Required action: Take the data below and copy exactly the lines starting at the one with "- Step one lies" and finishing at the one with "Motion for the", both included.

++++ Data records ++++

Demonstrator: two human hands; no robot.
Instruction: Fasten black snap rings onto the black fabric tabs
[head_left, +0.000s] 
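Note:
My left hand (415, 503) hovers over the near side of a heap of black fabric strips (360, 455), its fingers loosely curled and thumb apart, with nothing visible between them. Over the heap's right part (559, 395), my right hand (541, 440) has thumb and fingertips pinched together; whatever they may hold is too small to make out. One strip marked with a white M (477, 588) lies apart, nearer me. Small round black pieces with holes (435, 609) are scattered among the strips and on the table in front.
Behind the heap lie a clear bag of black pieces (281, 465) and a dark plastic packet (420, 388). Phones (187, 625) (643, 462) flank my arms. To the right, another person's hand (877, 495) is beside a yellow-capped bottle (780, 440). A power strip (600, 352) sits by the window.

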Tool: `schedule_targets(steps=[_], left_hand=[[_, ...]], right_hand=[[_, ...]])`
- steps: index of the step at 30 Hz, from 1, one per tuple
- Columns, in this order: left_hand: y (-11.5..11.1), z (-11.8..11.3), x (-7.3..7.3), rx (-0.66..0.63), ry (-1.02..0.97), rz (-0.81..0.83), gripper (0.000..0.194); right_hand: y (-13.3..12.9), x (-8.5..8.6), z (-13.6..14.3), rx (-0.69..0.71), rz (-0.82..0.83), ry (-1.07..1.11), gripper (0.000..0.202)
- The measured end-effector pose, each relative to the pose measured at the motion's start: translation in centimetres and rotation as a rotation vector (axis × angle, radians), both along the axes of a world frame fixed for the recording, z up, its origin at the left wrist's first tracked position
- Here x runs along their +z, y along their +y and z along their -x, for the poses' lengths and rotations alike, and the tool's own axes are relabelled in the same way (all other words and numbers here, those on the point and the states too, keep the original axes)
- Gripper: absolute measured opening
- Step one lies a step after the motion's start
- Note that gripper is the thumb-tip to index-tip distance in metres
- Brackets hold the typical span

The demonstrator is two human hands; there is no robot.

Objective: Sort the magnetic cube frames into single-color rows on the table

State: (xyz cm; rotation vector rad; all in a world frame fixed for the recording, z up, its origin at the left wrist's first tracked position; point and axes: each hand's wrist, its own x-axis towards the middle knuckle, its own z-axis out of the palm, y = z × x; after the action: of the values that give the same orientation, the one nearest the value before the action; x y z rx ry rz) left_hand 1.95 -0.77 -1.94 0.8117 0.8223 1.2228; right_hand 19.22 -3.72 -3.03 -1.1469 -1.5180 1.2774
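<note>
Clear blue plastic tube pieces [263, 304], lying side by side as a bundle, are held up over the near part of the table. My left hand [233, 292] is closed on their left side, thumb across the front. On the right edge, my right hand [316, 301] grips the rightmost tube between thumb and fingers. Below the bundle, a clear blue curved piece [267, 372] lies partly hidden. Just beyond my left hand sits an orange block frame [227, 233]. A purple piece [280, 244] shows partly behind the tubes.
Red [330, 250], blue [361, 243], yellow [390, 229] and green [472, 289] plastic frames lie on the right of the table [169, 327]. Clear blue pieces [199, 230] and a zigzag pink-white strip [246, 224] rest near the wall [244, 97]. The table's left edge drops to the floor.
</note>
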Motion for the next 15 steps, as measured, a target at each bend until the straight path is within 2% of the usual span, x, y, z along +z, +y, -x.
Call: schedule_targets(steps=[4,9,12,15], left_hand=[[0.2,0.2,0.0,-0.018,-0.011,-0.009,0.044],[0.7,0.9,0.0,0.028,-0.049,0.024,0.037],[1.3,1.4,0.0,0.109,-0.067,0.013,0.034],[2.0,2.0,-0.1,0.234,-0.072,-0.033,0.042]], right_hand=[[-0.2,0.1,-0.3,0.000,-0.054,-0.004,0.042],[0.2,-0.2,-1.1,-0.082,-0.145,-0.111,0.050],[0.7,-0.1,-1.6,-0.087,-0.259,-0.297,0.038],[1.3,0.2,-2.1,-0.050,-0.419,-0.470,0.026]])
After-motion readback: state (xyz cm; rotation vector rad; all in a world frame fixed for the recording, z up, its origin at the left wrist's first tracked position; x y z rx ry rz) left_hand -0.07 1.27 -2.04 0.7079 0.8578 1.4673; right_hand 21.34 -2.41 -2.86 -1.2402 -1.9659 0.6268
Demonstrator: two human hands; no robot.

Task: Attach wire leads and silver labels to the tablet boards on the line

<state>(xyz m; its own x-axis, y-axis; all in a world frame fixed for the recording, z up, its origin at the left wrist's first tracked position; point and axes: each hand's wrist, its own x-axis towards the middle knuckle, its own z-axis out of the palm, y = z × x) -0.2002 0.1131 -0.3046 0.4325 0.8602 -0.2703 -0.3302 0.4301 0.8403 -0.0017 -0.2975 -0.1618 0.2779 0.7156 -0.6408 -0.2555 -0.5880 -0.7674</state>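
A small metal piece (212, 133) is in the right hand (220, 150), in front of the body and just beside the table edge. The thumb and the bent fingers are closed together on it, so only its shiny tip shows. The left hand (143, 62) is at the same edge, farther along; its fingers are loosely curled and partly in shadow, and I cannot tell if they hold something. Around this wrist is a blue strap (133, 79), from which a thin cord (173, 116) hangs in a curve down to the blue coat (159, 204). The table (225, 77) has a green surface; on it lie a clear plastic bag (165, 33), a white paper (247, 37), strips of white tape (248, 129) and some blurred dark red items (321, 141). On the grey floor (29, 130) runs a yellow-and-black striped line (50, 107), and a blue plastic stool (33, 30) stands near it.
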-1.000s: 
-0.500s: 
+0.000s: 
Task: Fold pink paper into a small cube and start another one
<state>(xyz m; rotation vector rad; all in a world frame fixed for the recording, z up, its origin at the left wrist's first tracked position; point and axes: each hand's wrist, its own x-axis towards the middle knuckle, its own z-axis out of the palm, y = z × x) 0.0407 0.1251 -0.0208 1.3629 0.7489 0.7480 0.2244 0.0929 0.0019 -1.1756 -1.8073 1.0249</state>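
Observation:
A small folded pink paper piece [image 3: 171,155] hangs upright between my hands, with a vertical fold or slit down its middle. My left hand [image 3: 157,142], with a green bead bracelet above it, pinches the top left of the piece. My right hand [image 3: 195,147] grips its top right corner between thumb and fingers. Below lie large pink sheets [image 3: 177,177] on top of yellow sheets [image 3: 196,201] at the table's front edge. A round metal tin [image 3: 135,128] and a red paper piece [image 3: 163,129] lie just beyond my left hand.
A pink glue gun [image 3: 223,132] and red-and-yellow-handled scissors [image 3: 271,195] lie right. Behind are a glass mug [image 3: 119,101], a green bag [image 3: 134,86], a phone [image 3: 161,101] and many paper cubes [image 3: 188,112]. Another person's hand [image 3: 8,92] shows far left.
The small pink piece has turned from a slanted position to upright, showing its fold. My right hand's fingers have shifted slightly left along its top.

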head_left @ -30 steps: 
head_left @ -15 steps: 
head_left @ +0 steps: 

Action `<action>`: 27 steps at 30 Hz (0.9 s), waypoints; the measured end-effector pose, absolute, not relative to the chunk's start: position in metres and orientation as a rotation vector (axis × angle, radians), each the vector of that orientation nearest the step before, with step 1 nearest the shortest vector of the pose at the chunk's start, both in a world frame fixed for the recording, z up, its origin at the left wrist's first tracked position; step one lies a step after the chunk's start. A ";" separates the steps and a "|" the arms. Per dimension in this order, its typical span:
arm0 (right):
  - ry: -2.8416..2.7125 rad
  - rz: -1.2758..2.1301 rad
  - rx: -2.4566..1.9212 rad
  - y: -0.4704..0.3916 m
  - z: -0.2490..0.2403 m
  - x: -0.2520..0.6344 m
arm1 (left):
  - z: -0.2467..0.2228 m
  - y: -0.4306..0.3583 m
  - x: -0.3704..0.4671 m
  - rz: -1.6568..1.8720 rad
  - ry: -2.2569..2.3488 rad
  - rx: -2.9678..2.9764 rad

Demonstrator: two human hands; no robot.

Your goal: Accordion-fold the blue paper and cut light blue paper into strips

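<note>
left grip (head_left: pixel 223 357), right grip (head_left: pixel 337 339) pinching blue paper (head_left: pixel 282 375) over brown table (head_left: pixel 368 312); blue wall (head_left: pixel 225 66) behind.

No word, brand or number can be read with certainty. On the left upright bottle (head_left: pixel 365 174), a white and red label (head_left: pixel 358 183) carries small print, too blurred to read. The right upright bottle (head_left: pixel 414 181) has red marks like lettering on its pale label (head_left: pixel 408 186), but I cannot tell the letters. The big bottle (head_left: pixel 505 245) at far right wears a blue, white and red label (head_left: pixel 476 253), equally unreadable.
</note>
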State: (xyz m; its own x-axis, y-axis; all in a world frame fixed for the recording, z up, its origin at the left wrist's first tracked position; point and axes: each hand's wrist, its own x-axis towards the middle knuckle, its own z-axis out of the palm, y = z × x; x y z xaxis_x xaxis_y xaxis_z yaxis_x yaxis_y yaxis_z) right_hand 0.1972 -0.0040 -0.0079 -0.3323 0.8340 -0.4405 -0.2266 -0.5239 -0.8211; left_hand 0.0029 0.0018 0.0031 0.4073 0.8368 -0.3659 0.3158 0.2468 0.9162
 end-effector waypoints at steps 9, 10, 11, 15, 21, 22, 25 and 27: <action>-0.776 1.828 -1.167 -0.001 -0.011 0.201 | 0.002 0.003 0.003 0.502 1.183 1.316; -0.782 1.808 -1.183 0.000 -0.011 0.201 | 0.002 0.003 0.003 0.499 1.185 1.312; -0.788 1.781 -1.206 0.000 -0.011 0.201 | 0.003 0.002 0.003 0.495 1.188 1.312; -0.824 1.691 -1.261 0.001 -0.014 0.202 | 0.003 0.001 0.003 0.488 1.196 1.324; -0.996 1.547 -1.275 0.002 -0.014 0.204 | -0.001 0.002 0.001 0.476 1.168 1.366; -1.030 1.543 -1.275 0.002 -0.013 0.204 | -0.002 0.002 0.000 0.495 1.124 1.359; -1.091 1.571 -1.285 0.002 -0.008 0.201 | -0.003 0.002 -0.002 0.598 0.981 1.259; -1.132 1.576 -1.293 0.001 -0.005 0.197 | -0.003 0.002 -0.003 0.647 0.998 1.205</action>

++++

Result of this exercise:
- Step one lies a step after the motion's start
- Note that gripper is the thumb-tip to index-tip distance in metres
- Brackets hold the typical span

The demonstrator is two human hands; there is no robot.

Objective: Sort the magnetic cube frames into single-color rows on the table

State: (xyz cm; rotation vector rad; all in a world frame fixed for the recording, z up, its origin at the left wrist's first tracked position; point and axes: each hand's wrist, its own x-axis towards the middle knuckle, its own z-axis out of the palm, y = z × x; after the action: of the values that give the same orientation, the one nearest the value before the action; x y z rx ry rz) left_hand 1.95 -0.77 -1.94 0.8117 0.8223 1.2228; right_hand 19.22 -3.72 -3.03 -1.1469 -1.5180 1.2774
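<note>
Clear blue plastic tube pieces [263, 304], lying side by side as a bundle, are held up over the near part of the table. My left hand [233, 292] is closed on their left side, thumb across the front. On the right edge, my right hand [316, 301] grips the rightmost tube between thumb and fingers. Below the bundle, a clear blue curved piece [267, 372] lies partly hidden. Just beyond my left hand sits an orange block frame [227, 233]. A purple piece [280, 244] shows partly behind the tubes.
Red [330, 250], blue [361, 243], yellow [390, 229] and green [472, 289] plastic frames lie on the right of the table [169, 327]. Clear blue pieces [199, 230] and a zigzag pink-white strip [246, 224] rest near the wall [244, 97]. The table's left edge drops to the floor.
</note>
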Motion for the next 15 steps, as measured, a target at each bend until the straight path is within 2% of the usual span, x, y, z along +z, +y, -x.

That completes the answer, and no more is expected.